Proving $n^2(n^2-1)(n^2+1)=60\lambda$ such that $\lambda\in\mathbb{Z}^{+}$

Question

I'm supposed to prove that the product of three successive natural numbers the middle of which is the square of a natural number is divisible by $60$. Here's my attempt.

My Attempt: $$\text{P}=(n^2-1)n^2(n^2+1)=n(n-1)(n+1)[n(n^2+1)]$$ It is now enough to prove that $n(n^2+1)$ is divisible by $10$. But for $n=4$, $4(17)\ne10\lambda$ but for $n=4$, $\text{P}$ is $4080=60\cdot68$ which means apart from just being a multiple of $6$, $n(n-1)(n+1)$ is actually helping $n(n^2+1)$ with a $5$ to sustain divisibility by $60$.

How to tackle this? Thanks

Answer 1

$$ \frac{n^2(n^2-1)(n^2+1)}{60} = 2n\binom{n+2}5 + 2\binom{n+1}4 + \binom{n+1}3. $$

Answer 2

Use the Chinese Remainder theorem to show this product is congruent to $0\bmod 3, 4$ and $5$. You'll determine first what the squares are, modulo these numbers.

A sketch for the case of the modulus $4$:

Every number $n\equiv 0,1,2$ or $3\: (\equiv -1)\bmod 4$. So $$n^2\equiv 0^2=0,\: 1^2=1, 2^2\equiv 0\quad\text{or}\quad 3^2\equiv(-1)^2=1.$$ As a conclusion, either $n^2$ or $n^2-1\equiv 0\mod 4$.

Answer 3

The product of three consecutive numbers is divisible by $3$.

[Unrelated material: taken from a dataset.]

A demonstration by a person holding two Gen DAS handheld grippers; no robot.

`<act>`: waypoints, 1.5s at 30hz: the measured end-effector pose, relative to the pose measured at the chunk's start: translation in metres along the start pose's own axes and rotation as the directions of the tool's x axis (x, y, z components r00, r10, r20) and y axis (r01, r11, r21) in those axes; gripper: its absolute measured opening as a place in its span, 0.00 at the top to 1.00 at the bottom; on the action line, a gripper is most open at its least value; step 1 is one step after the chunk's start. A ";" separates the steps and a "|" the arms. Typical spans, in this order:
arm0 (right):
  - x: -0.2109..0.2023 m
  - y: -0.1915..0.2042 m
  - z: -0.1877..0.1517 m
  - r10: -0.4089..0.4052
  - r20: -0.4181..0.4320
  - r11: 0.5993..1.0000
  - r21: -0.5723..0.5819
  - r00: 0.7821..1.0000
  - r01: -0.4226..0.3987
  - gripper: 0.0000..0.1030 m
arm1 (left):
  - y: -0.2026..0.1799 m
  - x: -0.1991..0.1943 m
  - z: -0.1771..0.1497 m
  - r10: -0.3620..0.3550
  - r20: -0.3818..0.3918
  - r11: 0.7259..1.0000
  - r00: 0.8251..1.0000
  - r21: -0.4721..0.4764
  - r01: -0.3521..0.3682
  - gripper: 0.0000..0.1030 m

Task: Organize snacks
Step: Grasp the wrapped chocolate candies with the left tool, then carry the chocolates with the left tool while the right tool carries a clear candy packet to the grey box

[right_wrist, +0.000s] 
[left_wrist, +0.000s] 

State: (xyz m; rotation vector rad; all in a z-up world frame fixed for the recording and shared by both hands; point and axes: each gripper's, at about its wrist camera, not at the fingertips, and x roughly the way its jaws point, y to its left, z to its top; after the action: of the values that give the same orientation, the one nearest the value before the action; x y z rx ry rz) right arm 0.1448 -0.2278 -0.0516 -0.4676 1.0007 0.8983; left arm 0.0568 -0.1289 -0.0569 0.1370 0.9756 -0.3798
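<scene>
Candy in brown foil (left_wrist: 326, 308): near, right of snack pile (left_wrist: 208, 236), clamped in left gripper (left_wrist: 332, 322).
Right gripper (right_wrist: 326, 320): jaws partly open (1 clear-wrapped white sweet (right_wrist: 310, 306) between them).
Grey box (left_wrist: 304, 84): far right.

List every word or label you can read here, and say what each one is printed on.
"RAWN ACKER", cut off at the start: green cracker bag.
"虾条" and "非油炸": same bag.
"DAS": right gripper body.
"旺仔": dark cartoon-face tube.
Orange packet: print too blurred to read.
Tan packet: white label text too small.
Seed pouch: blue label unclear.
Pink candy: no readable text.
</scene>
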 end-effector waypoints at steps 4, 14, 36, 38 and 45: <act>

If $n$ is even, then $4\mid n^2$. Otherwise $n^2-1$ and $n^2 + 1$ are both even.

Now the hard part:

\begin{array}{c|c} n \pmod 5 & n^2 \pmod 5\\ \hline 0 & 0 \\ 1 & 1 \\ 2 & 4 \\ 3 & 4 \\ 4 & 1 \end{array}

or, without modular notation,

\begin{array}{c|c} n & n^2 & \text{The remainder when dividing by five}\\ \hline 5k & 25k^2 & 5(5k)\\ 5k+1 & 25k^2 + 10k + 1 & 5(5k^2 + 2k) + 1 \\ 5k+2 & 25k^2 + 20k + 4 & 5(5k^2 + 4k) + 4 \\ 5k+3 & 25k^2 + 30k + 9 & 5(5k^2 + 6k + 1) + 4 \\ 5k+4 & 25k^2 + 40k + 16 & 5(5k^2 + 8k + 3) + 1 \\ \end{array}

No matter what $n$ is, $n^2$ is either $-1, 0$, or $1 \pmod 5$.

Answer 4

Note that we have $$n^2(n^2-1)(n^2+1)=n^2(n^2-1)(n^2-4)+5n^2(n^2-1)$$ and that $n^2$ is divisible by $4$ or $n^2-1$ is divisible by $8$.

Answer 5

Note that $n^5-n=n(n^2-1)(n^2+1)$ is divisible by $5$ by little Fermat. $n^3-n$ is likewise divisible by $3$ and either $n^2$ or $n^2-1$ is divisible by $4$.